The leadoff speaker at the committee meeting was Tim Tielman, who sits on the Preservation Board and is executive director of the Campaign for Greater Buffalo History, Architecture, and Culture. On behalf of the Preservation Board, Tielman argued the case for landmarking the structure; as executive director of the campaign, Tielman has been the most strident public critic of the Buffalo Urban Development Corporation’s stewardship of the building and the BNMC’s plans to tear down part or all of it. Most of the succeeding speakers agreed with Tielman’s dual points of view: Its structure, history, and location argued for landmark status; the building is ultimately salvageable, despite its degradation and environmental contamination, and ought to be preserved and reused. A few disagreed: two speakers who said they represented Fruit Belt residents; a tenant of BNMC’s Innovation Center, an adjoining part of the Trico complex that BNMC rehabbed with help from a Restore NY grant; and the attorney who has helped guide BNMC as it decides what to do with the massive building.
That attorney, Terry Gilbride of Hodgson Russ, argued that a great deal of misinformation had been bandied about in the four months since it came to light that BNMC was conducting roundtable discussions with a coterie of preservationist organizations, developers, and neighborhood groups in pursuit of a redevelopment plan for the site. Those discussions, suspended temporarily when the possibility of demolition hit the media, recommenced last Thursday; the roundtables will now help to shape an adaptive reuse study that should be completed in July, and that will be included in whatever plan, if any, BNMC submits to the city for approval.
(Gilbride opened his comments by assuring the Council that, despite a multiplicity of “conspiracy theories,” there exists no plan for the site as yet; no proposal has been brought to the city. Paradoxically, he later read aloud part of a letter from Robert Gioia, president of the John R. Oishei Foundation, in which Gioia expressed his support for BNMC’s “plan” for the site.)

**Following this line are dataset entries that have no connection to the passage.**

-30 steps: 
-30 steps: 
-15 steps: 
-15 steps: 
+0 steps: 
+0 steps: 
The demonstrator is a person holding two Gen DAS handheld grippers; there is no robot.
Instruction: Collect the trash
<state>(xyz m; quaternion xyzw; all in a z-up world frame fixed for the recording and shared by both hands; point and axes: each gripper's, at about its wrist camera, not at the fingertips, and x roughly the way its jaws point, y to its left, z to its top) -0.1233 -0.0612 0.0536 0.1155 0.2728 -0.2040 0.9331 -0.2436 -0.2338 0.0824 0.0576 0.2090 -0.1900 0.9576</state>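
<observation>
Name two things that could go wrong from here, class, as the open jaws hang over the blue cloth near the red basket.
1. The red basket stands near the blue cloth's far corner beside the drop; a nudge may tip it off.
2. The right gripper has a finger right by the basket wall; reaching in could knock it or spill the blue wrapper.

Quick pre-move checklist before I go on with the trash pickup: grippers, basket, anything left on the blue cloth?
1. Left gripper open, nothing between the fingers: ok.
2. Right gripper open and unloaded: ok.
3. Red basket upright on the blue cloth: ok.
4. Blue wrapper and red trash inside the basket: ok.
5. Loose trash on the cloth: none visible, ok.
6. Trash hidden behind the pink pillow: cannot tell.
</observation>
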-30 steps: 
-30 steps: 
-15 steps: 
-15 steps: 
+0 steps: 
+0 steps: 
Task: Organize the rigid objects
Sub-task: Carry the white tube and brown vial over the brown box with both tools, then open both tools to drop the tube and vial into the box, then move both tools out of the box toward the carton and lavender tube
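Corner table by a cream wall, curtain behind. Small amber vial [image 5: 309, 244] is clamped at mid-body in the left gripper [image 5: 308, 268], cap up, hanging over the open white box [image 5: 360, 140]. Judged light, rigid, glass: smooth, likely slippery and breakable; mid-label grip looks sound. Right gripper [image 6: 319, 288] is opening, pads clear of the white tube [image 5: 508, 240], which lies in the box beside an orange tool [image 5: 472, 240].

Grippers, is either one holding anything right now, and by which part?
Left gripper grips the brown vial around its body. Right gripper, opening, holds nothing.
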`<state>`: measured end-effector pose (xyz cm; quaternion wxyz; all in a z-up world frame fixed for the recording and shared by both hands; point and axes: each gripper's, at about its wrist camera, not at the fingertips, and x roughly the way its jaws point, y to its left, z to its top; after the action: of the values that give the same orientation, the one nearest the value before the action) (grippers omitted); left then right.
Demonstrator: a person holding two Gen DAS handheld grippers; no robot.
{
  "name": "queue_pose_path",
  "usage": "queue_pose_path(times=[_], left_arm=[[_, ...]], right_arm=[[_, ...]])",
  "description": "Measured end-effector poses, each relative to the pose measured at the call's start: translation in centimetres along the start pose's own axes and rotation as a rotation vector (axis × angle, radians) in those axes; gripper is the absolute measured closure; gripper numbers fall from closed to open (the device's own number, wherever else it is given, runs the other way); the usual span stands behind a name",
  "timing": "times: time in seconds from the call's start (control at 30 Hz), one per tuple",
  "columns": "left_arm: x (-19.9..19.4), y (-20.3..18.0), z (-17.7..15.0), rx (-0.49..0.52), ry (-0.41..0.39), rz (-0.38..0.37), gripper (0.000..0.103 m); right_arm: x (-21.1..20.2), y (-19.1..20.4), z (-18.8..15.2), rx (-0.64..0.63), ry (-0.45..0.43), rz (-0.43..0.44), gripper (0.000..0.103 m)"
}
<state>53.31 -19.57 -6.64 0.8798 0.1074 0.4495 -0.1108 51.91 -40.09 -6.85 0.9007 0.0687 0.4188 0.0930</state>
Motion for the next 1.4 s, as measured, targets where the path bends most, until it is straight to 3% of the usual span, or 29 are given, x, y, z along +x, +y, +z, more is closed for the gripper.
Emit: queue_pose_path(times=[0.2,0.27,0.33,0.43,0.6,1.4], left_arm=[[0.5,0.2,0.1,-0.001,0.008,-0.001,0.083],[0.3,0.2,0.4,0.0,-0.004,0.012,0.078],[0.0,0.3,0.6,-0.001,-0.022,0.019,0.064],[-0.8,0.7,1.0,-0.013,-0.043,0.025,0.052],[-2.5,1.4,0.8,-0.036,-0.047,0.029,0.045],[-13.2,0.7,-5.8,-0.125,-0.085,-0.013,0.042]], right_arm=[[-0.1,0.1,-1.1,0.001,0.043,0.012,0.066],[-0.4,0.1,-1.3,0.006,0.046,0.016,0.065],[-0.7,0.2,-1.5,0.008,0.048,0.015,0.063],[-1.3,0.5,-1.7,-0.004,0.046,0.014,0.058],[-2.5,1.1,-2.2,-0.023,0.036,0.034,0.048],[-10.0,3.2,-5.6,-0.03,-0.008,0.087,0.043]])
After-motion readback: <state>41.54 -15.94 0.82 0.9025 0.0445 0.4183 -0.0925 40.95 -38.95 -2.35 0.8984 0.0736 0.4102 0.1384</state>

The adaptive reuse study, Gilbride said, would detail the economic and environmental obstacles to preserving and reusing the structure—information without which the landmark designation—“this rush” to give “absolute veto power” to the Preservation Board, as he erroneously described it—the Trico complex could not be considered properly.

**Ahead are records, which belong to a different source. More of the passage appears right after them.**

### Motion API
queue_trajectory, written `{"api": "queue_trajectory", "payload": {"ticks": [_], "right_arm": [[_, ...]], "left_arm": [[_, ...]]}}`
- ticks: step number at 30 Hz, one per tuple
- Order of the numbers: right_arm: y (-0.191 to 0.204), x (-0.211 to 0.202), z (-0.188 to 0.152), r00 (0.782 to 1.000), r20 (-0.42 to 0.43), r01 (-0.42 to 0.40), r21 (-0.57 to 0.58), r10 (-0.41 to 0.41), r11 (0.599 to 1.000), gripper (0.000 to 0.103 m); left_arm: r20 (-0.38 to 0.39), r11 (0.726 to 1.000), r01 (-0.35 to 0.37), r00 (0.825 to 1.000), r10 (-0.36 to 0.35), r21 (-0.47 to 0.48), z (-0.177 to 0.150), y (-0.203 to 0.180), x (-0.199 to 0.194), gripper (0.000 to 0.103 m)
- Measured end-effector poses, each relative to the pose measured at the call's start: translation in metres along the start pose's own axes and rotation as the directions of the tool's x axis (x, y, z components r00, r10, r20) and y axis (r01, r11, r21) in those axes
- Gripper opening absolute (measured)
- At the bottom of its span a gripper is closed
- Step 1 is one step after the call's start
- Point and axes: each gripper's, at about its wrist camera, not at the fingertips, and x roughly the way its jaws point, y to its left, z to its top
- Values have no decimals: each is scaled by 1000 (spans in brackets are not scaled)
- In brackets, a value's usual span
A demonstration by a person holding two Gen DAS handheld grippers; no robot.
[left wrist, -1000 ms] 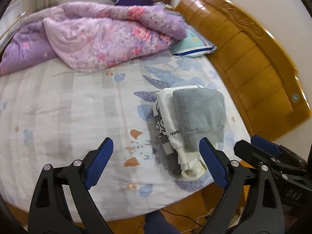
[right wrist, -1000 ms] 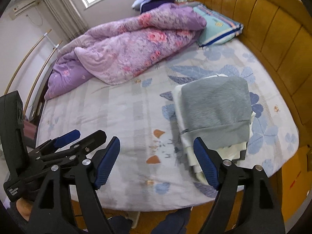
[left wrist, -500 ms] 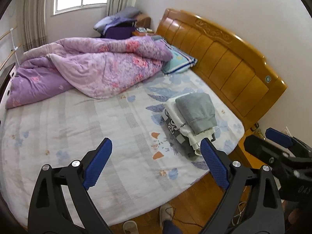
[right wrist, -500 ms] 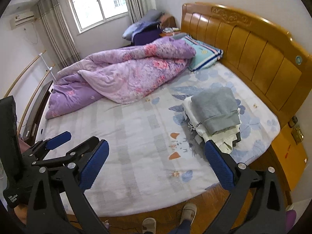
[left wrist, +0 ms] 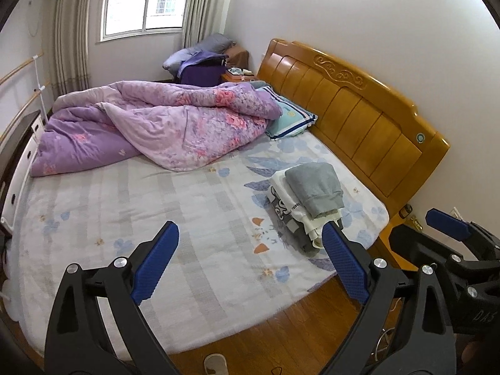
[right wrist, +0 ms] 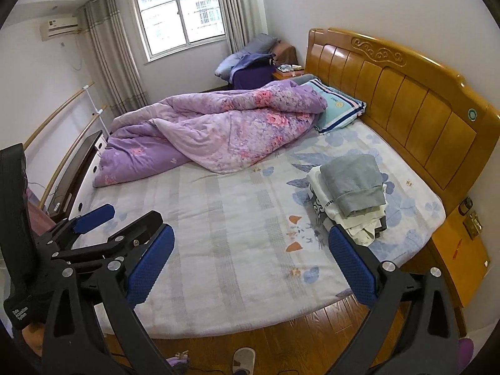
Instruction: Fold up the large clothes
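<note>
My left gripper (left wrist: 250, 268) and right gripper (right wrist: 250, 268) spread wide, empty. Folded clothes stack (right wrist: 351, 195) soft, light, floppy; would pinch thick folded edges, both sides.

the bed (left wrist: 193, 206) with its pale flower-print sheet lies ahead of and below both grippers, standing on a wooden floor (right wrist: 315, 328). on the sheet, ahead and to the right near the wooden headboard (left wrist: 353, 115), sits a stack of folded clothes (left wrist: 307, 203), a grey piece (right wrist: 354, 184) on top. farther ahead a crumpled purple quilt (left wrist: 162, 125) covers the far part of the sheet, partly over a teal pillow (right wrist: 339, 107) against the headboard.
</note>
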Motion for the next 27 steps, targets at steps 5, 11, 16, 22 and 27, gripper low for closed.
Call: {"api": "queue_trajectory", "payload": {"ticks": [5, 11, 16, 22, 27], "right_arm": [[-7, -33, -14, 999, 35, -28, -22, 28, 999, 95], [-20, -81, -32, 995, 80, -55, -67, 61, 996, 95], [-31, -120, -50, 990, 117, -64, -113, 77, 992, 95], [-45, -159, -69, 982, 155, -89, -131, 109, 987, 95], [-49, -185, -78, 976, 178, -100, -143, 125, 985, 95]], "left_arm": [[42, 999, -37, 998, 38, -7, -18, -19, -37, 93], [99, 996, -83, 991, 85, -23, -42, -53, -83, 93], [138, 991, -127, 982, 131, -43, -64, -80, -120, 93], [182, 983, -177, 966, 182, -44, -86, -111, -160, 93], [224, 978, -205, 952, 209, -40, -100, -129, -193, 93]]}}
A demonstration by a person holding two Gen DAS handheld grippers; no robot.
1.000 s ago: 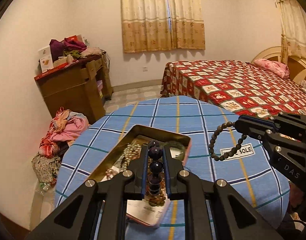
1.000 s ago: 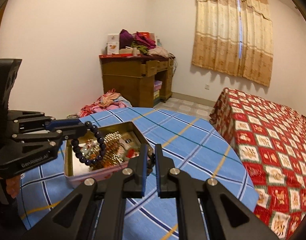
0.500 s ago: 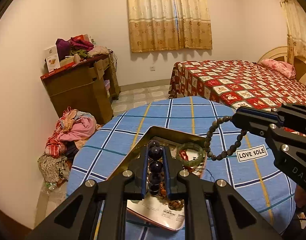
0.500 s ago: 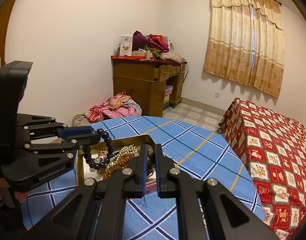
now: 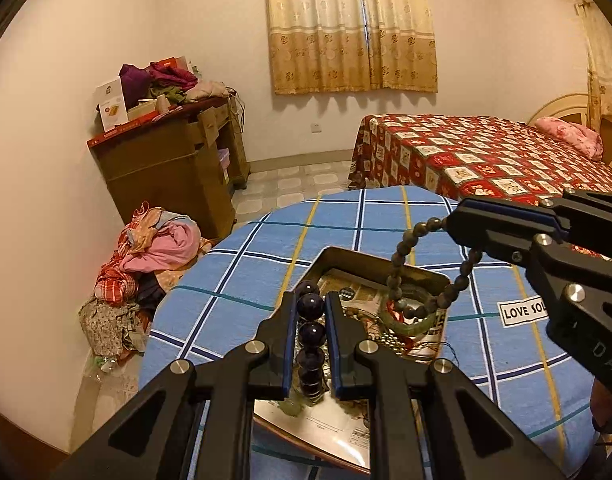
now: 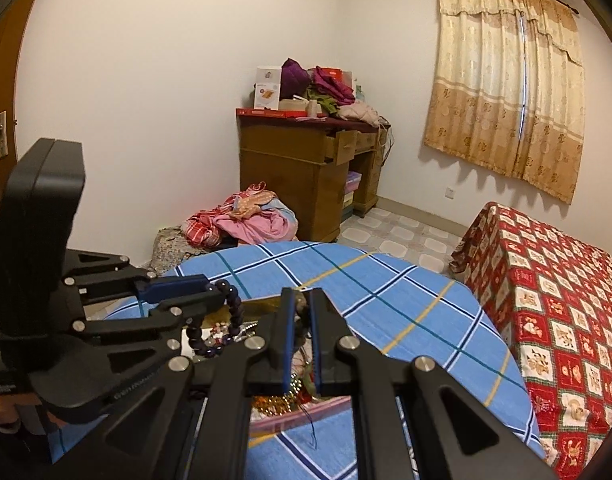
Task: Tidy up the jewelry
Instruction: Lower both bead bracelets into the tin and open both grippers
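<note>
Seen over the round bench (image 5: 241,312) in its blue check cloth: two bead bracelets, each held clear of the open tin (image 5: 422,274) of jewelry near the bench's near edge. Left tool (image 5: 310,322) clamped on a dark-bead bracelet (image 5: 310,304), beads stacked in a line between the blue pads. Right tool (image 5: 460,226) pressed together on a grey-bead bracelet (image 5: 402,276), loop hanging free, low end dangling just above a green bangle (image 5: 410,322) inside the tin.

Compared with a second ago: both tools drifted sideways across the bench, the grey loop now hanging over the tin's far corner rather than beside it over bare cloth, grips unchanged on both. Judged from that, both pieces lifted and on the way to sorting, neither set down yet; most of the jewelry left tangled in the tin.

Hard to read: the heap in the tin, a mix of pearl-like beads, gold chain and red thread, not separable by piece. Tin's near end hidden behind the left tool. In the right wrist view, the pinched stretch of grey beads barely visible between the pads, the left tool (image 6: 213,296) crossing the tin. White label (image 5: 524,312) on the cloth cut off by the right tool. No separate place for sorted pieces visible anywhere.
</note>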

Following Gilbride was Dan Sack, vice president of the Campaign for Greater Buffalo History, Architecture, and Culture, who pointed out that for all his arguments about the difficulties reuse of the Trico complex presented to BNMC, or any other developer, Gilbride had failed to address the issue at hand: Does the Trico plant qualify for local landmark status? Nobody had come to council chambers that day, Sack said, to debate the unequivocal good of job creation, or to parse BNMC’s strategic plan, nor were they gathered to examine the building’s condition. They were there to determine whether the structure meets any one of the nine criteria the Preservation Board uses to judge whether a building is a local landmark. Trico, according to the Preservation Board, meets six.

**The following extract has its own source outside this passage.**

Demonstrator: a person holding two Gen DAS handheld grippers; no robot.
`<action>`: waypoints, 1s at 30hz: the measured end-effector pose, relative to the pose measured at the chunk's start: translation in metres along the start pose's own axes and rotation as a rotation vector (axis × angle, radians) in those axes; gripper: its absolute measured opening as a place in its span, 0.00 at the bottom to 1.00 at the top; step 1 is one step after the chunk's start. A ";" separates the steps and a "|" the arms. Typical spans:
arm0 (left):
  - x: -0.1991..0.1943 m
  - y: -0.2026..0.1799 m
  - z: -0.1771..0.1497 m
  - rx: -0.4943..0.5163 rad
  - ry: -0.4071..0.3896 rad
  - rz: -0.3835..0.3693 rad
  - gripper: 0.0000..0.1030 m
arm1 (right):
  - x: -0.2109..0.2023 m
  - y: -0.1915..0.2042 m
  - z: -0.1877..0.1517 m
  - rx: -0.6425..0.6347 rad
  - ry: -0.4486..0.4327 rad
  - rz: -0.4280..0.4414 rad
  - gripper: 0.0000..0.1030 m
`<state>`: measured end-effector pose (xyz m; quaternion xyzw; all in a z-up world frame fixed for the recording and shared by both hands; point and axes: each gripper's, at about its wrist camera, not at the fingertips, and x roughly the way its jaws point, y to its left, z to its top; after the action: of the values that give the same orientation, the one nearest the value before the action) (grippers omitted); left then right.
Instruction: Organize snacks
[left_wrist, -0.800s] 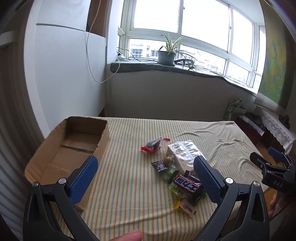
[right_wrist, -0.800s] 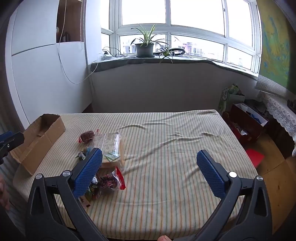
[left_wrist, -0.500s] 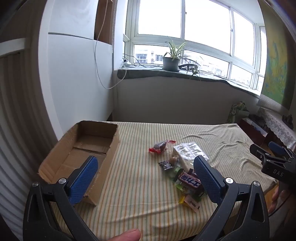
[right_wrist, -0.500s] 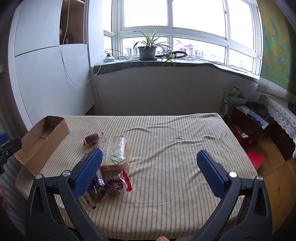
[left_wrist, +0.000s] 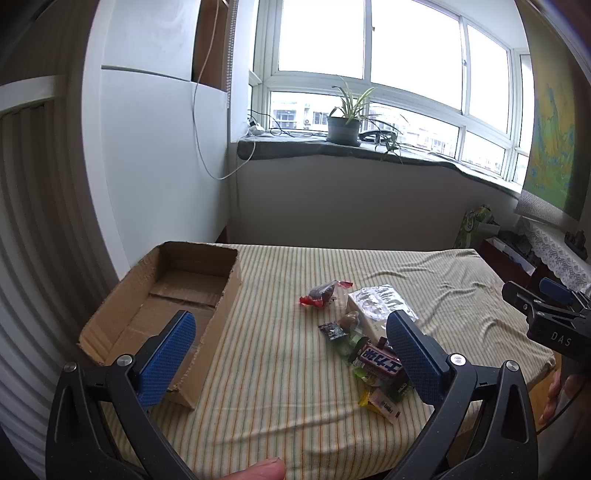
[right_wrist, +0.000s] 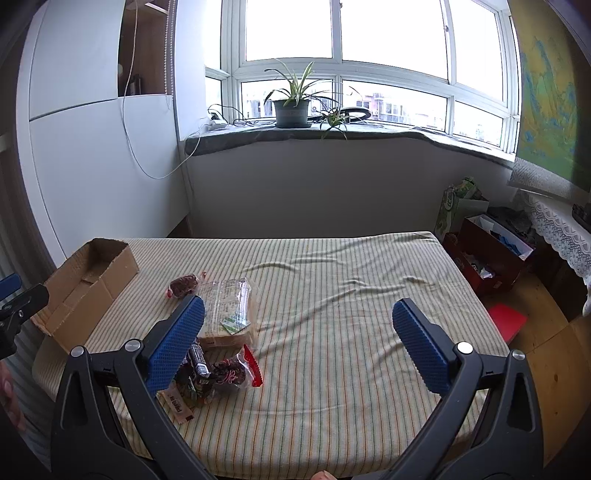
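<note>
Both your grippers, left (left_wrist: 290, 345) and right (right_wrist: 299, 334), gape empty over the striped cloth (right_wrist: 332, 295); box (left_wrist: 166, 295) by the left jaw, window (right_wrist: 332, 55) ahead.

Spider plant (right_wrist: 291, 99) in a grey pot sits on the dark windowsill (left_wrist: 369, 151), cables trailing beside it. A map (right_wrist: 546, 92) hangs on the right wall, and a red box (right_wrist: 484, 254) of clutter sits on the wood floor.
</note>
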<state>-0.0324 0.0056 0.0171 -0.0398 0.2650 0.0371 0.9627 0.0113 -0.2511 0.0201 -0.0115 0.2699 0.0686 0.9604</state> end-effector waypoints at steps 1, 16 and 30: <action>0.000 -0.002 0.000 0.003 0.000 -0.001 1.00 | 0.000 -0.001 0.000 0.002 -0.002 0.003 1.00; 0.004 -0.011 0.000 0.022 0.014 -0.006 1.00 | 0.001 -0.004 -0.003 0.003 0.001 0.010 1.00; 0.005 -0.008 -0.001 0.017 0.017 -0.009 1.00 | 0.001 -0.005 -0.003 0.002 0.001 0.009 1.00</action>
<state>-0.0280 -0.0022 0.0147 -0.0332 0.2733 0.0304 0.9609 0.0111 -0.2561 0.0165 -0.0091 0.2707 0.0728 0.9599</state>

When the public hearing closed, Niagara District Councilman Dave Rivera immediately moved to discharge the designation to the whole Council with a recommendation to approve. Ellicott District Councilman Darius Pridgen, chair of the committee, expressed his preference as the councilman in which district the building lies that the designation be tabled while he learned more about the issue. Pridgen solicited a promise from Gilbride that BNMC would do nothing to the building in the meantime; on behalf of the Preservation Board, Tielman said that he preferred that it go to the Council for a vote next week but that he was willing to let the issue to rest for three weeks, if Pridgen felt he needed more time. Rivera offered a compromise that pleased nobody: He motioned that the designation be sent to the whole Council next week, but without recommendation. That motion passed, three (Rivera, Dave Francyzk, Joe Golombek) to two (Pridgen, Demone Smith).
In fact, there is unlikely to be a vote on the issue when the Council meets next Tuesday, because neither side of the issue has the five votes it needs to get its way. It’s split four to four, assuming Delaware’s Mike LoCurto will vote in favor of designation and Golombek continues to buck the majority of which he is generally a part.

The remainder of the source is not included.